Answer: Genetic diversity increases a population’s ability to adapt to changing environments, resist diseases, and reduce the likelihood of inherited disorders, promoting overall health and survival.

44. What is a genetic predisposition?

Answer: A genetic predisposition is an increased likelihood of developing a particular disease or condition based on an individual’s genetic makeup. It does not guarantee the condition but indicates a higher risk.

45. How do genetic variations arise?

Answer: Genetic variations arise through mutations, genetic recombination during sexual reproduction, and gene flow between populations. These variations are the basis for evolution and adaptation.

46. What is the significance of the discovery of DNA’s structure?

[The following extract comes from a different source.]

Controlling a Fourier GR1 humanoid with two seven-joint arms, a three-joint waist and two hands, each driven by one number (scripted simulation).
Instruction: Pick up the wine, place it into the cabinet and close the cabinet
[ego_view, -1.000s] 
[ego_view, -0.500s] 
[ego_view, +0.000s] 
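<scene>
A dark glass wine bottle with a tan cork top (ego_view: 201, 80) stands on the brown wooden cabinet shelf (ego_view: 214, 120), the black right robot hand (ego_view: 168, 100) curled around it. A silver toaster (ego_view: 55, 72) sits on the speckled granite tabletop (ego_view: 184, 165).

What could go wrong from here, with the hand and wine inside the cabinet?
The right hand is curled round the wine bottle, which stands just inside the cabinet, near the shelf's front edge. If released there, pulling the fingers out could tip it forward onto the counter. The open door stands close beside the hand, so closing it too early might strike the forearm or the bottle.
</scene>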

Answer: The discovery of DNA’s double helix structure by Watson and Crick in 1953 revolutionized our understanding of genetics, explaining how genetic information is stored, replicated, and transmitted.

47. What is genetic drift?

Answer: Genetic drift is a random change in allele frequencies in a population, often occurring in small populations. It can lead to significant genetic changes over time, independent of natural selection.

48. What is a genetic linkage?

Answer: Genetic linkage refers to the tendency of genes located close together on a chromosome to be inherited together. It is used in mapping the location of genes and studying genetic disorders.

49. What are genetic polymorphisms?

Answer: Genetic polymorphisms are variations in DNA sequences that occur commonly within a population. They can affect an individual’s traits, susceptibility to diseases, and response to medications.

50. How do geneticists study inheritance patterns?

Answer: Geneticists study inheritance patterns using pedigree charts, population genetics, molecular techniques, and statistical analysis to understand how traits are passed from one generation to the next.